I certainly give the show props for being ambitious. Trying to be a comedy/drama/satire/romance/political/sci-fi/farce/procedural/titillating/horror/thriller is not easy. The creators are Robert & Michelle King who will forever be in the TV writers’ Hall of Fame (as if there was such a thing) for THE GOOD WIFE alone. (Did Kirk Gibson ever have to do more than hit that dramatic home run in the 1988 World Series? Or Sharon Stone having to… you know … in BASIC INSTINCT?)
There were moments when BRAINDEAD was inspired fun. Unfortunately, the show was an hour.
So what went wrong? Or what went right but didn’t last?
I don’t have any definitive answers, just some theories. But here goes.
I think the show needed to declare just what it was. THE GOOD WIFE was clearly a drama with touches of comedy sprinkled in from time to time. But comedy did not have do any heavy lifting. MASH was a comedy with dramatic underpinnings. For hour comedies, I dunno, maybe ALLY MCBEAL?
The tone would shift on BRAINDEAD from moment to moment and you just had no idea what you were watching.
Now it’s not unusual for a show to find its groove several episodes in. The producers see what works and steer towards that. Part of why I stick with BRAINDEAD is that I feel sooner or later they will. It’s uneven now but they’ll find the right direction.
The visual tone is also a little schitzo. This too is understandable. Different directors come in and bring different strengths. At its best, the show tries to be somewhat Coen Brothers-esque. Odd angles, push ins and push outs, actors looking directly into the camera. Some directors pull it off better than others. On movies you have the advantage of one director with a consistent vision. Not so in TV, which is why networks want to hire movie directors to direct pilots. They establish a look and tone and hopefully the series directors can copy it. I suspect BRAINDEAD is hard on directors for all the problems I have with the show. Is this scene dramatic or tongue-in-cheek? Do bizarre angles enhance or detract from this moment?
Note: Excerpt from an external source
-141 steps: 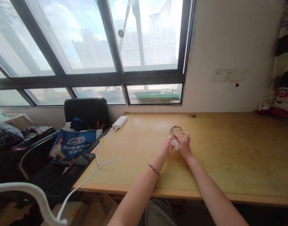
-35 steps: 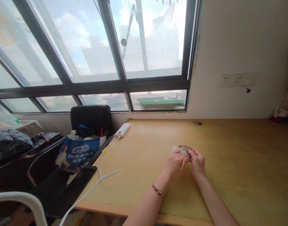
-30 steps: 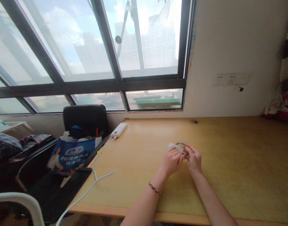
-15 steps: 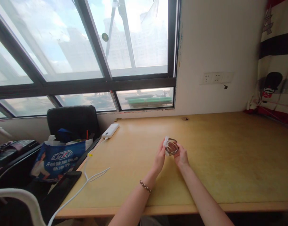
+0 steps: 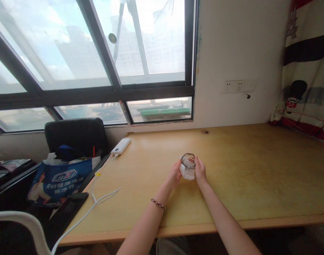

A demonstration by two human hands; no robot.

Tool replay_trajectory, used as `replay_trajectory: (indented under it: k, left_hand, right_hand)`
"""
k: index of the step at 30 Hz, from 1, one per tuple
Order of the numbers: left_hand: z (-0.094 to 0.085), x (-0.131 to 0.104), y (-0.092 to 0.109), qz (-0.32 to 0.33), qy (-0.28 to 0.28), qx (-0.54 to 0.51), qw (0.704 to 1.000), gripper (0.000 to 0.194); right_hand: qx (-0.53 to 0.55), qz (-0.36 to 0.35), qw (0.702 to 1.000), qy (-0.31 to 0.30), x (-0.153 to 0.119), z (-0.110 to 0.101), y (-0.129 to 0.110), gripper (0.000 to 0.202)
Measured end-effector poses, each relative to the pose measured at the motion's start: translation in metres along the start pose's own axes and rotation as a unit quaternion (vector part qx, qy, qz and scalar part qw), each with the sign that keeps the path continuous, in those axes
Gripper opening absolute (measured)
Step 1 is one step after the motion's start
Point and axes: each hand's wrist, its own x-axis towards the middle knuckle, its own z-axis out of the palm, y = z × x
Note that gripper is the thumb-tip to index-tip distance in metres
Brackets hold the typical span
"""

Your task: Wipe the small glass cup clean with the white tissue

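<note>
Over the middle of the table (image 5: 244, 170) I hold a small faceted glass cup (image 5: 189, 161) between both hands. Its round mouth faces up and toward me. A crumpled white tissue (image 5: 187, 174) wraps the side of the cup nearest me. On the left, the fingers of my left hand (image 5: 175, 171) close round the cup and the tissue. My right hand (image 5: 200, 170) grips the opposite side of the cup near its rim. Fingertips behind the glass are partly hidden.
A white power bank (image 5: 121, 146) lies at the table's left edge, with a white cable (image 5: 87, 209) trailing down. Left of the table, a blue bag (image 5: 59, 180) sits on a black chair (image 5: 75, 136). A window (image 5: 151, 53) and wall sockets (image 5: 238, 86) are behind.
The cup has turned in my hands, so its mouth now faces up and the tissue shows on the near side. My view has shifted slightly to the right.
</note>
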Motion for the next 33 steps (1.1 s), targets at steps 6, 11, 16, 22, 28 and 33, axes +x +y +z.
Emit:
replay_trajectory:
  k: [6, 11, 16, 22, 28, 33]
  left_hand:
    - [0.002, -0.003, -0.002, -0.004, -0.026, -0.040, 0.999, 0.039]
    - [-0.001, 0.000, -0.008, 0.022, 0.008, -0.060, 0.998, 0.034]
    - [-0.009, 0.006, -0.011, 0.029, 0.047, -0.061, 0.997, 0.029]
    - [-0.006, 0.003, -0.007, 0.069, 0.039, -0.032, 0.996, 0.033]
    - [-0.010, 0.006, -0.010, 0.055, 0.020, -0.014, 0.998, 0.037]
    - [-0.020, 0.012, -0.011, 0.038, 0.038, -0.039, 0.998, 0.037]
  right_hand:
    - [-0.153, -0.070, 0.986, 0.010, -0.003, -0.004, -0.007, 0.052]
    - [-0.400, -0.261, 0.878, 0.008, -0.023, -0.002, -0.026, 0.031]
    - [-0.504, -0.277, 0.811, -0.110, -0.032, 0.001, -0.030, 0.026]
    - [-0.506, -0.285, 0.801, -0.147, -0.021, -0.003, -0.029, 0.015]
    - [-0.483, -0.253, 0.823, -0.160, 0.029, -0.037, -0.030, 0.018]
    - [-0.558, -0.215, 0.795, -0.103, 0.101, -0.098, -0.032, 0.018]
I hope BRAINDEAD figures it out (assuming it comes back – a big assumption). Creatively, they’re walking a real tightrope that few can maneuver. I think of DR. STRANGELOVE as being one vehicle that did masterfully. But all of the characters, although deadly serious, had wacky points-of-view, and despite its extremely dramatic subject matter, the satire and absurdity of the situation hung over everything. As directed by Stanley Kubrick, DR. STRANGELOVE was definitely a comedy. Every so often the Coen Brothers can also strike a perfect “Fargo” balance.
So that's why I hung in there until the bitter end. And if it ever resurfaces I'll give it another chance. Maybe they'll figure it out. Personally, I hope they veer more towards comedy, if for no other reason than to keep doing the Jonathan Coulton recaps.